Pang Gang, Bian Lei, Tang Shaoqiang
HEDPS, CAPT, LTCS, and C-IFSA, College of Engineering, Peking University, Beijing 100871, People's Republic of China.
Phys Rev E Stat Nonlin Soft Matter Phys. 2012 Dec;86(6 Pt 2):066709. doi: 10.1103/PhysRevE.86.066709. Epub 2012 Dec 26.
An explicit local boundary condition is proposed for finite-domain simulations of the linear Schrödinger equation on an unbounded domain.
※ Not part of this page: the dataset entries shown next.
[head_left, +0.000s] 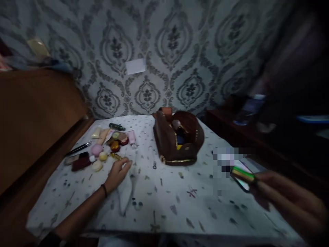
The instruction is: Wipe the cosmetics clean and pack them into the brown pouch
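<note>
My right hand point(280, 192) pinches a small shiny green and gold item point(243, 174) above a phone-like object point(243, 185) at the table's right side. My left hand point(118, 173) rests by the cosmetics on the left, its fingers curled near a small gold tube point(115, 156) and over a white cloth point(125, 193); what its fingertips hold, if anything, is too small to tell. An open brown bag point(164, 140) stands at the table's back centre, with a yellow thing and other items inside.
Around the left side lie a pink sponge point(97, 150), a dark red case point(81, 163), a black pen point(80, 148), a pink tube point(132, 139) and a dark green bottle point(117, 127). A clear bottle point(249, 109) stands on dark furniture at right.
</note>
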`<act>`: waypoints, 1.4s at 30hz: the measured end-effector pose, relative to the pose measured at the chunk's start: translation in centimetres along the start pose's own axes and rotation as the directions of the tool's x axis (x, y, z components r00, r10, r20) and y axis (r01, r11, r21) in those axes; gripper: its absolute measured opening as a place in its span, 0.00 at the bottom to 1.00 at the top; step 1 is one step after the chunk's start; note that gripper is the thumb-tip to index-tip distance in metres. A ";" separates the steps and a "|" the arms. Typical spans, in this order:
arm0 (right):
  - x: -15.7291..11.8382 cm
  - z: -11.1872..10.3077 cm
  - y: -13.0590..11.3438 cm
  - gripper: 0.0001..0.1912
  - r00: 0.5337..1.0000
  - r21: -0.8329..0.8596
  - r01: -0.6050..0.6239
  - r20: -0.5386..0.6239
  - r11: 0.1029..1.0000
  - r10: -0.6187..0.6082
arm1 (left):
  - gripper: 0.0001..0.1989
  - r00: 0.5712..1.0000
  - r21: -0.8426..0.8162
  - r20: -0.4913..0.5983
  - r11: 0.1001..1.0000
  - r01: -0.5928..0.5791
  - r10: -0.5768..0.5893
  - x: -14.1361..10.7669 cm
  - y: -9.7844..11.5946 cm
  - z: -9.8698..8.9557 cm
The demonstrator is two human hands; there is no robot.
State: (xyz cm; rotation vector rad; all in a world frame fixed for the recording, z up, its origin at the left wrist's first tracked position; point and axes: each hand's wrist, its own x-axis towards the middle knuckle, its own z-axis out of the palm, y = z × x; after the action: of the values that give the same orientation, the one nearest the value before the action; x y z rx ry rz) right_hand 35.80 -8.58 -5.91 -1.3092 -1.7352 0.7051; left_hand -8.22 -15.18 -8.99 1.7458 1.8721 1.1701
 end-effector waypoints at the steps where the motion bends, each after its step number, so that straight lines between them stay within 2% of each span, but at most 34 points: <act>1: -0.1 2.3 -1.9 0.22 0.984 0.046 0.023 0.177 0.999 -0.031 | 0.18 0.999 -0.037 -0.021 0.999 -0.025 0.024 0.1 0.7 0.1; 2: -0.2 4.8 -3.9 0.20 0.949 0.053 0.049 0.307 0.997 -0.064 | 0.17 0.997 -0.067 -0.038 0.996 -0.066 0.063 0.1 1.4 0.2; 3: -0.1 7.5 -5.9 0.18 0.919 0.056 0.108 0.375 0.993 -0.122 | 0.16 0.992 -0.081 -0.047 0.989 -0.122 0.119 0.1 2.1 0.3; 5: 0.3 12.8 -9.3 0.15 0.862 0.081 0.272 0.422 0.959 -0.280 | 0.16 0.957 -0.061 -0.056 0.956 -0.288 0.285 0.1 3.4 0.6; 7: 1.0 17.2 -11.8 0.14 0.787 0.137 0.394 0.461 0.909 -0.411 | 0.15 0.903 0.031 -0.031 0.903 -0.428 0.429 0.2 4.0 0.6; 8: 1.4 18.8 -12.6 0.13 0.754 0.176 0.419 0.478 0.891 -0.450 | 0.16 0.891 0.069 -0.007 0.889 -0.452 0.454 0.3 3.9 0.5; 10: 2.4 21.1 -13.7 0.13 0.730 0.246 0.372 0.518 0.895 -0.445 | 0.18 0.923 0.068 0.022 0.920 -0.386 0.385 0.8 2.7 -0.3; 12: 3.5 22.5 -14.4 0.14 0.747 0.333 0.250 0.532 0.909 -0.400 | 0.20 0.979 -0.038 -0.005 0.978 -0.206 0.206 1.2 0.5 -1.4; 13: 4.1 23.3 -14.6 0.15 0.764 0.383 0.184 0.524 0.905 -0.377 | 0.22 0.993 -0.108 -0.035 0.987 -0.116 0.113 1.3 -0.7 -2.1; 16: 5.8 26.3 -14.6 0.15 0.835 0.490 0.038 0.463 0.871 -0.297 | 0.23 0.995 -0.228 -0.088 0.974 0.021 -0.042 1.3 -4.1 -3.6; 18: 6.7 29.1 -14.0 0.15 0.875 0.496 -0.022 0.430 0.868 -0.223 | 0.22 0.995 -0.204 -0.078 0.978 0.042 -0.059 0.9 -5.5 -4.2; 20: 7.3 32.2 -13.1 0.15 0.902 0.484 -0.030 0.390 0.875 -0.184 | 0.20 0.999 -0.124 -0.042 0.992 0.023 -0.028 0.5 -6.1 -4.3; 23: 7.3 35.6 -11.5 0.10 0.915 0.396 0.081 0.335 0.915 -0.226 | 0.17 0.999 0.064 0.024 0.997 -0.044 0.043 -0.2 -6.2 -4.2; 25: 6.8 36.8 -10.8 0.06 0.887 0.295 0.176 0.366 0.939 -0.281 | 0.14 0.995 0.219 0.071 0.972 -0.082 0.068 -0.6 -6.1 -3.9; 27: 6.2 37.1 -10.3 0.06 0.851 0.215 0.272 0.402 0.938 -0.339 | 0.11 0.987 0.340 0.133 0.931 -0.131 0.090 -0.9 -6.0 -3.6; 29: 5.8 36.9 -10.0 0.07 0.826 0.179 0.347 0.407 0.921 -0.391 | 0.09 0.976 0.401 0.186 0.899 -0.177 0.110 -1.0 -6.1 -3.4; 31: 5.9 36.6 -9.8 0.07 0.821 0.163 0.392 0.382 0.905 -0.425 | 0.09 0.971 0.421 0.205 0.884 -0.201 0.123 -1.0 -6.0 -3.4; 33: 6.6 36.4 -9.8 0.08 0.843 0.112 0.426 0.310 0.898 -0.439 | 0.09 0.969 0.428 0.208 0.878 -0.214 0.135 -0.9 -6.0 -3.4; 36: 8.2 36.5 -9.7 0.12 0.893 -0.093 0.434 0.178 0.896 -0.414 | 0.10 0.965 0.436 0.218 0.870 -0.229 0.145 -0.8 -5.8 -3.5; 39: 9.7 37.1 -9.4 0.20 0.926 -0.255 0.365 0.194 0.895 -0.323 | 0.11 0.965 0.443 0.225 0.867 -0.227 0.137 -0.7 -5.9 -3.4; 42: 10.3 37.7 -8.7 0.20 0.934 -0.243 0.330 0.222 0.912 -0.279 | 0.10 0.967 0.444 0.220 0.869 -0.217 0.130 -0.6 -5.9 -3.4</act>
State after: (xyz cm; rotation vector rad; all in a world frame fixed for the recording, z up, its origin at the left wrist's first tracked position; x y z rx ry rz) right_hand -2.25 0.35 -14.63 -1.1383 -2.1934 0.4216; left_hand -14.47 -16.41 -11.45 2.2298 2.0296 0.6032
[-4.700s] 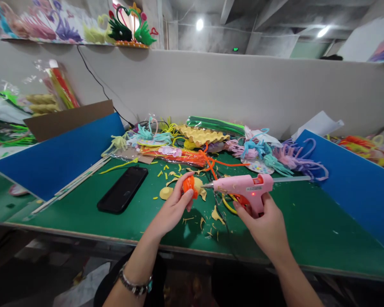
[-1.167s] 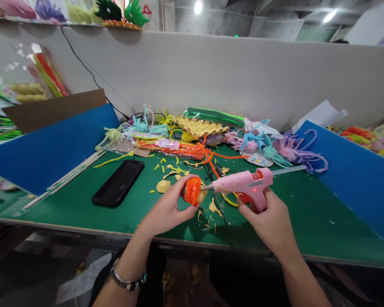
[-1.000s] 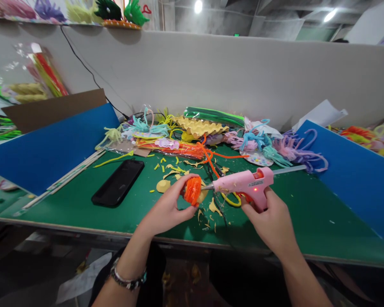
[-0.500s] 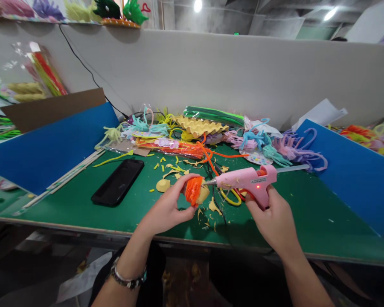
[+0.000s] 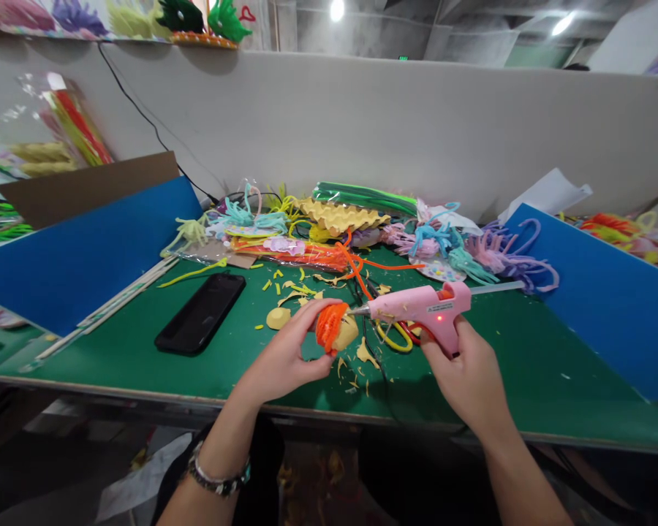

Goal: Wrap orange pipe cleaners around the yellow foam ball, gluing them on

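Observation:
My left hand (image 5: pixel 292 359) is closed around a small egg-carton cup (image 5: pixel 346 334) with orange pipe cleaner (image 5: pixel 330 326) wound about it. A pink hot glue gun (image 5: pixel 417 307) is gripped in my right hand (image 5: pixel 469 376), its red light lit and a clear glue stick (image 5: pixel 496 288) jutting from the back. The metal nozzle (image 5: pixel 358 311) points left and meets the cup near the edge of the orange winding; whether it touches is too fine to tell. Just left of my left fingers lies another pale yellow cup (image 5: pixel 278 318). Yellow scraps (image 5: pixel 366 353) are strewn under the glue gun.
A black phone (image 5: pixel 200 314) lies on the green table (image 5: pixel 208 376). Behind are bagged pipe cleaners (image 5: pixel 307 254), a yellow egg-carton piece (image 5: pixel 343 216) and pastel pipe-cleaner bundles (image 5: pixel 493 252). Blue boards (image 5: pixel 88 248) flank both sides. Scissors with yellow and red handles (image 5: pixel 398 340) lie beneath the glue gun.
The cup and the glue gun keep nearly the same pose, with the nozzle still at the orange winding. The whole view has shifted slightly.

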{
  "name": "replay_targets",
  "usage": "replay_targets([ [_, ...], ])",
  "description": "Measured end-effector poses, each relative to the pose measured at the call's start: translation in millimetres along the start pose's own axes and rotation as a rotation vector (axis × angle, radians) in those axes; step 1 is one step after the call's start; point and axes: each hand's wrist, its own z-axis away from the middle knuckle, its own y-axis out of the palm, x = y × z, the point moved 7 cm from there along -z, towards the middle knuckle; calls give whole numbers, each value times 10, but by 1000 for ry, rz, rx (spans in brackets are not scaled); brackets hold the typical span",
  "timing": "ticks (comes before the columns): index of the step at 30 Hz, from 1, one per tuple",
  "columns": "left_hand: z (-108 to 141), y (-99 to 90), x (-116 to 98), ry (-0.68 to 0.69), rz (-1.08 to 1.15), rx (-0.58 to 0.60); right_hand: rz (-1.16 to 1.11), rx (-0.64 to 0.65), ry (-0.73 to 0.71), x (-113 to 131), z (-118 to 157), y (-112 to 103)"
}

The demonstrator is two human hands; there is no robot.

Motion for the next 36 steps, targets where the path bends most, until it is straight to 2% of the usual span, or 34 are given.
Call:
replay_targets([
  [5,12,-4,-23,19,3,5,-2,-38,-20,-38,14,-2],
  [17,17,-27,-70,58,-76,-5,-29,-33,9,-29,-17,-30],
  [22,11,-20,-54,38,-18,-4,-23,-62,10,-5,-15,-62],
  [29,-15,-35,-97,132,-55,-33,-40,-56,-25,-50,16,-4],
  [36,-3,-33,-102,88,-48,-18,-43,-36,2,-1,-2,-35],
])
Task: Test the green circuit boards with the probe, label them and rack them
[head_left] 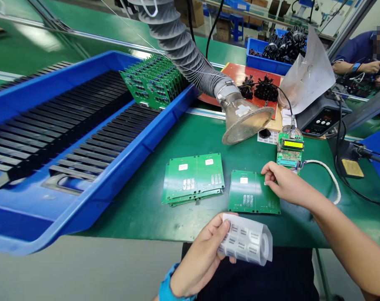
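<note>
Curled round a roll of printed white labels [248, 240], my left hand [207, 246] is closed near the table's front edge. My right hand [278, 179] is over the upper right part of a single green circuit board [248, 196], its thumb and fingers pinched together; anything between the fingertips is too small to make out. One white label [244, 180] shows on this board's left half. To the left lies a stack of green boards [194, 175], the top one bearing two white labels.
A blue slotted tray [92, 184] with upright boards [155, 81] fills the left. A fume hose hood [245, 121] hangs above the table [133, 213]. A small display module [290, 150] with a cable stands beyond my right hand. A co-worker's hands [376, 71] show at far right.
</note>
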`<control>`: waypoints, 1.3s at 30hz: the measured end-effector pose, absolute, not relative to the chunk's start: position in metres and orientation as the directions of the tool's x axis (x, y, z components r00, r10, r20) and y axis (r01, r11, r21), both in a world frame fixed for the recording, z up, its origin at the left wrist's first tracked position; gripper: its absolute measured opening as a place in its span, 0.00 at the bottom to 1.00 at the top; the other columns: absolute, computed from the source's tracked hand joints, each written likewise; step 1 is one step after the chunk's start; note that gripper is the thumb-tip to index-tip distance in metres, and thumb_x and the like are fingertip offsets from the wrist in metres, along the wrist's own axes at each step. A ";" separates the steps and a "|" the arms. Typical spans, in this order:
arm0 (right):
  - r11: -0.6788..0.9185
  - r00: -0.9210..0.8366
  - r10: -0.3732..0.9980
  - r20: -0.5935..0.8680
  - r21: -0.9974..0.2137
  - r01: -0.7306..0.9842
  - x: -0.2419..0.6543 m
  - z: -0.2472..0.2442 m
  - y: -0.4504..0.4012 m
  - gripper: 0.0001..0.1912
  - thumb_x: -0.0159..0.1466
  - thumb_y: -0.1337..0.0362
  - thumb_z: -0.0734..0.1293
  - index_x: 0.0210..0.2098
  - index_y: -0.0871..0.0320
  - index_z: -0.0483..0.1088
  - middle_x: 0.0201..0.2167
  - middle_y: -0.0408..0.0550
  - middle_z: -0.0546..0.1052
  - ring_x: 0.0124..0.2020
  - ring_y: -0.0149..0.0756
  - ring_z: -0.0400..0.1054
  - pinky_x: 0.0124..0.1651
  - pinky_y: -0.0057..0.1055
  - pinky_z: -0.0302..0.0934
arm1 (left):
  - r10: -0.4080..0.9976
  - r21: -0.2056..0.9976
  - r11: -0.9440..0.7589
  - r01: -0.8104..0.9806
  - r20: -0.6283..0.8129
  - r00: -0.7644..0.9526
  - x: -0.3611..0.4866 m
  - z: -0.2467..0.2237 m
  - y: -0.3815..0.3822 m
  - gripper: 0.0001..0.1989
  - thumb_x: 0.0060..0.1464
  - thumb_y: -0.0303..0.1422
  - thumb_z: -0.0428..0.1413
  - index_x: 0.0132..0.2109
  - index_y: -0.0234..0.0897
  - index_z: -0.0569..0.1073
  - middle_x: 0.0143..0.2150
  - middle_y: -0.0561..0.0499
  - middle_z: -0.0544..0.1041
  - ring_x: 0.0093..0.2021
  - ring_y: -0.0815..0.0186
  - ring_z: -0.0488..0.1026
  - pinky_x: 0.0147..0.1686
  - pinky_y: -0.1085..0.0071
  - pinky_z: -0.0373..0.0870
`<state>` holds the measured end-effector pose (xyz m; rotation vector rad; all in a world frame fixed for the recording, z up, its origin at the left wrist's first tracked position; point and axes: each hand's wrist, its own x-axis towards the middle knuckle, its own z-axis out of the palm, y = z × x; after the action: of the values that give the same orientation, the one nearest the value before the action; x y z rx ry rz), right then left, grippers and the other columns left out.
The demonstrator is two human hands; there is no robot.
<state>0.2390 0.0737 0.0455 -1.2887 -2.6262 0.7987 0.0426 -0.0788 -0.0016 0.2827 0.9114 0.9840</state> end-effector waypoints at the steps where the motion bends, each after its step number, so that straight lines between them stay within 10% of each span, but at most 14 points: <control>1: 0.535 -0.633 0.769 -0.092 -0.451 0.715 0.237 0.046 0.069 0.13 0.59 0.78 0.59 0.39 0.57 0.63 0.33 0.47 0.72 0.37 0.39 0.67 0.39 0.35 0.63 | 0.816 0.562 0.555 -0.614 -0.511 0.270 0.040 -0.002 -0.080 0.21 0.47 0.47 0.64 0.41 0.36 0.73 0.26 0.54 0.73 0.25 0.72 0.69 0.22 0.79 0.68; 7: 0.647 -0.708 0.704 -0.055 -0.361 0.672 0.243 0.052 0.048 0.14 0.56 0.64 0.72 0.37 0.56 0.63 0.61 0.63 0.59 0.65 0.57 0.50 0.59 0.54 0.55 | 0.824 0.511 0.562 -0.650 -0.410 0.390 0.028 0.001 -0.090 0.31 0.32 0.37 0.74 0.46 0.40 0.74 0.34 0.52 0.77 0.31 0.71 0.72 0.30 0.78 0.70; 14: 0.756 -0.835 0.549 -0.044 -0.401 0.518 0.216 0.074 0.055 0.19 0.50 0.64 0.75 0.34 0.55 0.61 0.51 0.59 0.68 0.64 0.52 0.53 0.66 0.58 0.42 | 0.863 0.664 0.488 -0.567 -0.462 0.203 0.023 0.009 -0.102 0.19 0.38 0.42 0.70 0.34 0.35 0.75 0.27 0.51 0.77 0.29 0.66 0.73 0.28 0.74 0.70; 25: 0.789 -0.899 0.437 0.004 -0.481 0.381 0.108 0.056 0.082 0.24 0.52 0.58 0.76 0.43 0.61 0.67 0.62 0.65 0.60 0.68 0.58 0.45 0.66 0.57 0.41 | 0.914 0.926 0.358 -0.124 -0.374 -0.158 0.031 0.005 -0.091 0.15 0.46 0.43 0.63 0.29 0.35 0.73 0.25 0.54 0.73 0.26 0.67 0.69 0.27 0.73 0.66; 30: 0.521 -0.842 0.528 -0.109 -0.742 0.422 0.172 0.074 0.046 0.12 0.62 0.60 0.69 0.43 0.57 0.71 0.41 0.50 0.76 0.44 0.38 0.70 0.47 0.36 0.65 | 0.932 0.955 0.297 -0.018 -0.293 -0.214 0.027 0.009 -0.086 0.13 0.50 0.40 0.59 0.26 0.37 0.68 0.21 0.57 0.69 0.23 0.69 0.65 0.23 0.75 0.63; 39: 0.339 -0.742 0.648 -0.173 -0.807 0.484 0.192 0.057 0.024 0.07 0.58 0.73 0.69 0.27 0.57 0.77 0.24 0.42 0.73 0.28 0.31 0.68 0.32 0.25 0.61 | 0.972 0.973 0.115 0.201 -0.069 -0.224 0.027 0.001 -0.075 0.08 0.53 0.36 0.55 0.39 0.40 0.75 0.31 0.52 0.78 0.29 0.65 0.72 0.29 0.74 0.67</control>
<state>0.1921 0.0244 0.0568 -1.0350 -2.4185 1.3611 0.0269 -0.0750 0.0009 1.1831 1.5736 1.1865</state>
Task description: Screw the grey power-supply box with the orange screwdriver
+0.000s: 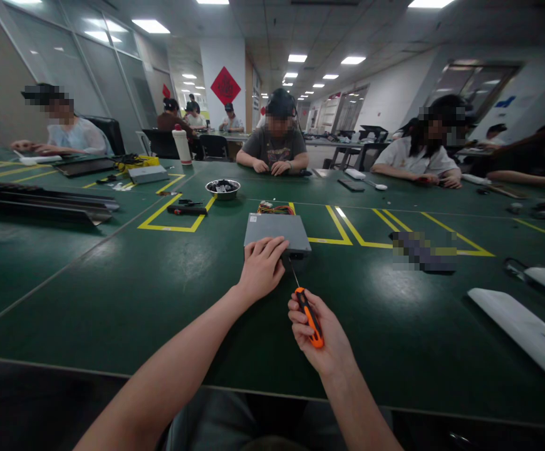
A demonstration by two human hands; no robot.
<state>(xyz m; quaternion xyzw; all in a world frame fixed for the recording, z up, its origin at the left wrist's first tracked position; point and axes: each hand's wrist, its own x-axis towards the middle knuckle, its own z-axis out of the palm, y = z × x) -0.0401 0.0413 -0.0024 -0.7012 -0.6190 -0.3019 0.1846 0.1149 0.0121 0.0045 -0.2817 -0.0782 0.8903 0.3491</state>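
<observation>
The grey computer power supply unit (277, 227) sits on the green tabletop (178, 326), set back from the near edge, with the left hand (263, 268) laid over the unit's near top edge, fingers slightly apart rather than wrapped round it. The right hand (331, 335) is clamped on the orange-and-black handle of a screwdriver (310, 318), whose shaft points at the unit's near face; whether its tip meets a screw is too small to tell. A skid looks the likeliest trouble — a slanted blade could slip, scratching the metal or jabbing the left hand close by. Light pressure might also let the unit slide towards the far edge. Counted: one power supply unit, one held screwdriver, one multicoloured cable bundle (277, 209) behind the unit, one steel bowl (224, 196) farther off, and two white casings (519, 329) at right.
</observation>
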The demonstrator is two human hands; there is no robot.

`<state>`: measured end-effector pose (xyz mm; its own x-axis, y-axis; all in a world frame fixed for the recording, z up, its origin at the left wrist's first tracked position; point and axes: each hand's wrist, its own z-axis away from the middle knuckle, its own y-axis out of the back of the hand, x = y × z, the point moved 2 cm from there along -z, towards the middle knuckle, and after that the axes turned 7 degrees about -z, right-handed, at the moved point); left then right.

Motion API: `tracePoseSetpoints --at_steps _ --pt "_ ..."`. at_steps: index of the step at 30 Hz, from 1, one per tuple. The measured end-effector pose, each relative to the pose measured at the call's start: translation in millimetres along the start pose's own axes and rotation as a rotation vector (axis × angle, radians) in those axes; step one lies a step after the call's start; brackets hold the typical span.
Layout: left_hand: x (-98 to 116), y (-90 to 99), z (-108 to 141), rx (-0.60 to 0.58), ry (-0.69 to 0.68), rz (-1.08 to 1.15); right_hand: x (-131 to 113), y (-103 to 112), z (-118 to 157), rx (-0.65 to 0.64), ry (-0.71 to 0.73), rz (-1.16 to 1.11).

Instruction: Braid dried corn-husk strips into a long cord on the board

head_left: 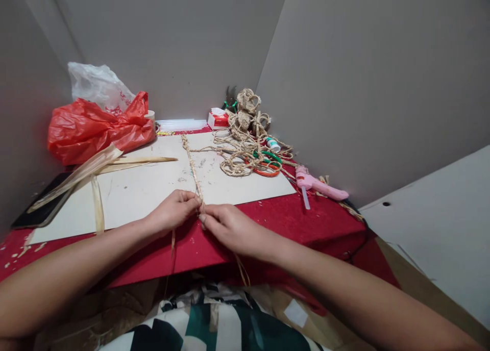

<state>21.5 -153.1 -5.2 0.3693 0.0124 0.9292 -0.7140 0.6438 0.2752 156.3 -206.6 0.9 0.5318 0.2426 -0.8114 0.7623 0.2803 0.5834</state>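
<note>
One braided cord (pixel 194 173) runs across the white board (pixel 141 187) — its near end pinched narrowly by the left hand (pixel 176 208) and the right hand (pixel 231 228), close together at the board's front edge. Loose strands (pixel 173 238) hang below both hands. To the right lies tangled twine (pixel 244 120), the pink glue gun (pixel 323 186) near it.

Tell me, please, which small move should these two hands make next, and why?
Probably cross the loose strands at the fingertips and pull them snug. The left hand and right hand pinch close together at the near end of the straw-coloured cord, while loose material hangs below each hand, seemingly not yet worked in.
</note>
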Motion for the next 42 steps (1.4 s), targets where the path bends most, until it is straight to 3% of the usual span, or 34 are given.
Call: tracePoseSetpoints --at_steps 4,8,11,16,18,21,23,28,35,42 --pt "2.0 -2.6 4.8 -0.012 0.012 0.034 -2.9 -23.3 15.1 -0.031 -0.006 0.324" --pt "0.4 -2.6 7.0 0.004 0.02 0.042 -15.6 -19.5 31.9 -0.181 0.054 0.399" --pt "-2.5 -1.3 6.0 -0.054 0.014 0.071 -24.5 0.2 36.9 -0.266 0.101 0.222" --pt "-0.7 -1.1 5.8 -0.142 0.019 0.171 -8.5 29.5 14.8 0.217 -0.008 -0.117" --pt "0.7 -1.6 6.0 -0.164 0.017 0.204 4.5 24.4 1.6 0.161 -0.054 -0.339" --pt "0.3 -1.0 5.5 -0.187 -0.001 0.219 21.1 11.3 -13.6 -0.069 -0.223 -0.679" --pt "-1.3 0.5 4.4 -0.197 -0.015 0.187 28.2 7.7 -19.8 -0.177 -0.331 -0.788" --pt "-1.4 8.8 1.5 -0.132 -0.04 -0.056 32.7 6.0 -27.4 -0.316 -0.46 -0.902" --pt "12.4 20.9 10.9 -0.074 -0.107 -0.656 23.4 -9.1 -24.6 0.042 -0.484 -0.859" --pt "15.4 -5.6 30.6 0.076 -0.187 -1.125 18.9 -18.1 -18.1 0.068 -0.456 -1.143"
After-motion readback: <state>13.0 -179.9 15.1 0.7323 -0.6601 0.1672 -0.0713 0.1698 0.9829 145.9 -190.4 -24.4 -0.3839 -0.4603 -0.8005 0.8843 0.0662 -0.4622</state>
Based on an exact boundary condition in terms of the Bessel functions, it takes a simple form with 16 neighboring grid points, and it involves no empirical parameter. While the computing load is rather low, the proposed boundary condition is effective in reflection suppression, comparable to the exact convolution treatments. An extension to nonlinear Schrödinger equations is also proposed. Numerical comparisons clearly demonstrate the effectiveness of this ALmost EXact (ALEX) boundary condition for both the linear and the cubic nonlinear Schrödinger equations.
针对无界域上线性薛定谔方程的有限域模拟,提出了一种显式局部边界条件。基于贝塞尔函数的精确边界条件,它采用了一种包含16个相邻网格点的简单形式,且不涉及经验参数。虽然计算量相当低,但所提出的边界条件在反射抑制方面是有效的,可与精确卷积处理相媲美。还提出了对非线性薛定谔方程的扩展。数值比较清楚地证明了这种几乎精确(ALEX)边界条件对线性和三次非线性薛定谔方程的有效性。